Mary S. Lovell is an accomplished biographer, whose oeuvre stretches from the Mitford sisters to Amelia Earhart. Her biography of Bess of Hardwick takes her back further in time than any of her other works, but she has delved into a wealth of sources to give us a thorough picture of Bess. Like so many women who dare to stand up for the rights, or to have ambitions on their own account, Bess has often been vilified as a shrew and a Tudor gold-digger, but Lovell paints a much more nuanced picture.
To promote your family, to marry well, and to increase your wealth were fundamental mores of Tudor society. Bess managed to do all these things without being born into a family of wealth or influence. Lovell shows us how Bess learnt from the financial straits her father’s early death left her mother in to use the law to fight for her own rights.

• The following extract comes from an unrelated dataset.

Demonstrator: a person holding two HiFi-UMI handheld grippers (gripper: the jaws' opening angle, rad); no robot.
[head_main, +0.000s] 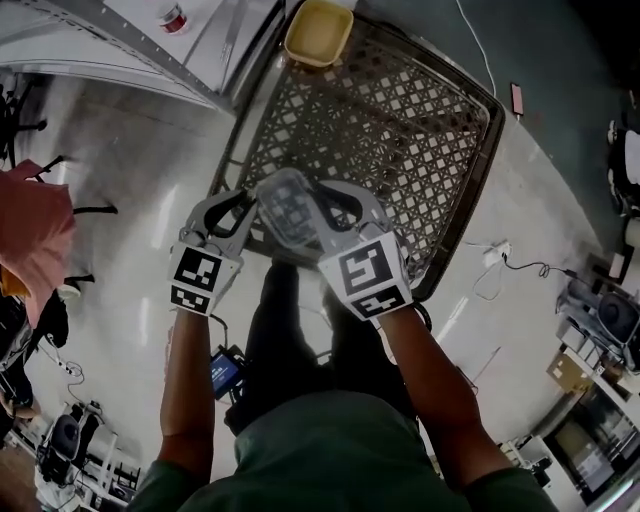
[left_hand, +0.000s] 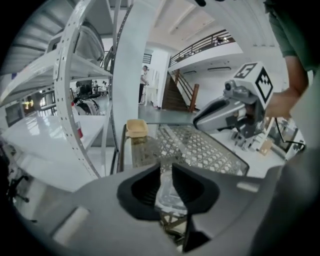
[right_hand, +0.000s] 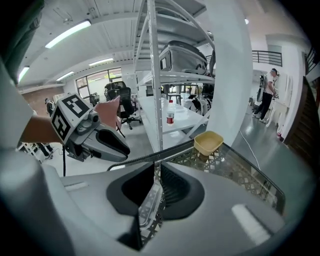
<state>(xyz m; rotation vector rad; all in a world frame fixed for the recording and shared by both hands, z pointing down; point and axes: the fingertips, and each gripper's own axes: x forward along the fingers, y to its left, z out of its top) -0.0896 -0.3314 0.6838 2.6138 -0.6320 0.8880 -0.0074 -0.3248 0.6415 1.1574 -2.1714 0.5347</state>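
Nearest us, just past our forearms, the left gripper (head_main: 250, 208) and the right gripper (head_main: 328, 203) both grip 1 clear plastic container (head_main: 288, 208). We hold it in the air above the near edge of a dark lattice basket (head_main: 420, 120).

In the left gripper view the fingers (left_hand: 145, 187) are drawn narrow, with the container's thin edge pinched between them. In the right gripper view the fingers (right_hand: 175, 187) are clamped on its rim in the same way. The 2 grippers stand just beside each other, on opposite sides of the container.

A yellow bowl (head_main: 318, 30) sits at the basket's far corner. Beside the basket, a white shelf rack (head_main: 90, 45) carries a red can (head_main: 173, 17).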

The information about Bess’ four marriages is also full of interest - in particular, the use of letters and contemporary documents to show that, far from being a harpy, Bess was genuinely attached to her husbands, and they to her.
The ins-and-outs of the legal quarrels surrounding the estates of Bess’ third husband, Sir William St Loe, are both new in terms of biographies of Bess, and also interesting – Lovell, by pure coincidence, is married to a man connected to the St Loe family, and found new documentary sources in their own family archives.

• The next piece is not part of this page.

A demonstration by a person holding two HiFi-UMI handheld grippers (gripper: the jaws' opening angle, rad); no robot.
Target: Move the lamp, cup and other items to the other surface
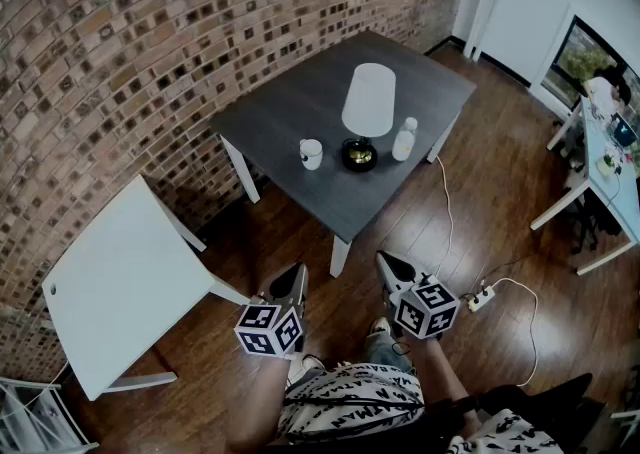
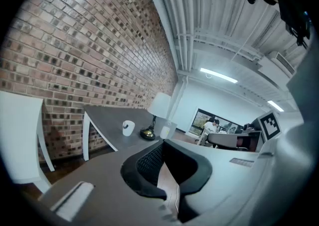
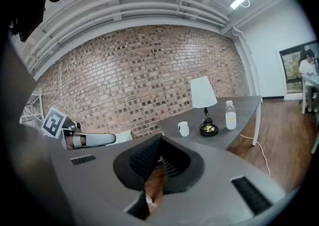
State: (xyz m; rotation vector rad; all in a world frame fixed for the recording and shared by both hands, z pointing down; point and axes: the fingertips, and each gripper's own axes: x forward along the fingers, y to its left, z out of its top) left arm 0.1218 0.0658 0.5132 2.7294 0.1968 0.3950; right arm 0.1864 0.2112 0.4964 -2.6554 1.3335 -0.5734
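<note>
Lower centre: left claw (image 1: 295,274) and right claw (image 1: 388,264), both pressed together, empty. Upper centre: lamp (image 1: 367,102), mug (image 1: 311,153) and bottle (image 1: 404,140), label too small to read, on the dark worktop (image 1: 290,107).

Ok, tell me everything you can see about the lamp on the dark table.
The lamp stands upright on the dark grey table, between a white cup and a pale bottle, touching neither. It has a white, slightly tapered shade, a thin dark stem and a round black base with a brassy centre.

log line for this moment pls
left tongs: shut, empty | right tongs: shut, empty | lamp, cup, bottle: on dark table, untouched
</note>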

Lovell explores the breakdown of Bess’ fourth marriage to the Earl of Shrewsbury. She shows the unbearable strain put on their relationship by the guardianship of Mary, Queen of Scots. Interestingly, she also explodes the myth that Bess quarrelled with Elizabeth I, pointing out that despite diligent efforts, she has found no contemporary evidence of such a quarrel.
The character of Bess comes across extremely well – Lovell is obviously an admirer, but it is not hard to see in Bess how financial insecurity drove her all her life, and how she later used her money to control her family – although they loved her, she dominated them by holding the purse-strings.

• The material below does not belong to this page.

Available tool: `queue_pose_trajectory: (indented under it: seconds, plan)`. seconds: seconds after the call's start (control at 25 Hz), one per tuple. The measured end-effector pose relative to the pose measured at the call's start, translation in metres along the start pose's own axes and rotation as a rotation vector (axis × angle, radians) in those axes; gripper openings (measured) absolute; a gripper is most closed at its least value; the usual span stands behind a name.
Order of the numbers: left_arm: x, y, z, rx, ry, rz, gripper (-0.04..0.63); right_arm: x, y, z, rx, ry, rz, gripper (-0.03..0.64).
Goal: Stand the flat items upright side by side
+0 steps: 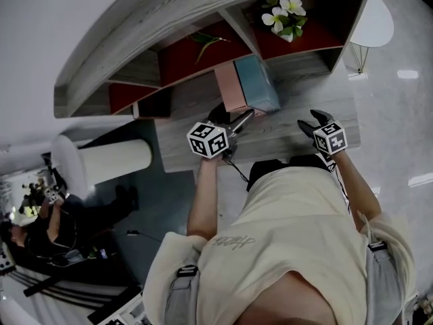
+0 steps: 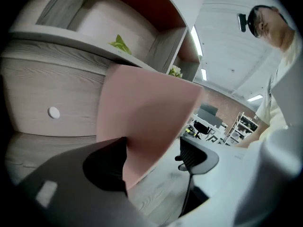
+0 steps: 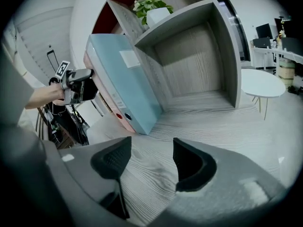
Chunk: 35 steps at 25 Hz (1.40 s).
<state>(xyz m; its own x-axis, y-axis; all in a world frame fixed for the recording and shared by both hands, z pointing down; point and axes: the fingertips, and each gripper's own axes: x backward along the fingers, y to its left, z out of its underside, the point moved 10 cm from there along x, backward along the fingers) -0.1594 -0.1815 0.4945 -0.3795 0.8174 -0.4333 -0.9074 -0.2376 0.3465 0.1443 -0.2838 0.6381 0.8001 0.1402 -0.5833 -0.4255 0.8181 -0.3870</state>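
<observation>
Left gripper (image 2: 152, 148): jaws spread wide, clamping nothing. A pink flat cardboard file (image 2: 147, 105) stands in the gap. Its lower edge sits close against the pad at that view's left, contact not certain. The other pad is clear of it, with bare desktop between. Reads as released, file not gripped.

Right gripper (image 3: 151, 148): jaws partly apart, only wood grain between them. It is empty and hangs over the pale grey wood-grain desktop (image 3: 208, 126), well apart from the files.

Files: the pink flat cardboard file stands on edge, upright, on the desktop. Just beside it, face to face and touching, is a pale blue flat box file (image 3: 125, 86), also upright. Its spine is turned toward the right gripper, with a round finger hole low on the spine. In the head view the pair stands at the foot of a shelf divider, pink at left, blue at right. The left gripper is at the pink one's outer side.

Surroundings:
- A grey wooden shelf unit with red back panels (image 1: 135, 53) rises behind the files.
- A white pot of white flowers (image 1: 284, 15) sits on an upper shelf board, up and to the right of the files.
- A green leaf (image 2: 120, 44) lies on the board above the pink file.
- A drawer front with a round white knob (image 2: 53, 112) shows left of the pink file in the left gripper view.
- A round white side table (image 3: 260, 84) stands on the floor beyond the desk's right end
</observation>
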Motion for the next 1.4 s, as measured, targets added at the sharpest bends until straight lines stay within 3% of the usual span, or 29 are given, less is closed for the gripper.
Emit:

The saddest part of the story is the breakdown in the relationship between Bess and her granddaughter, Arbella. Bess had played for high stakes in arranging a secret marriage between her daughter and a potential heir to the throne, and she paid the price when she had to witness Arbella’s increasing frustration and despair.
The book is not a light read, you need to concentrate, and keep focus, but it is very rewarding.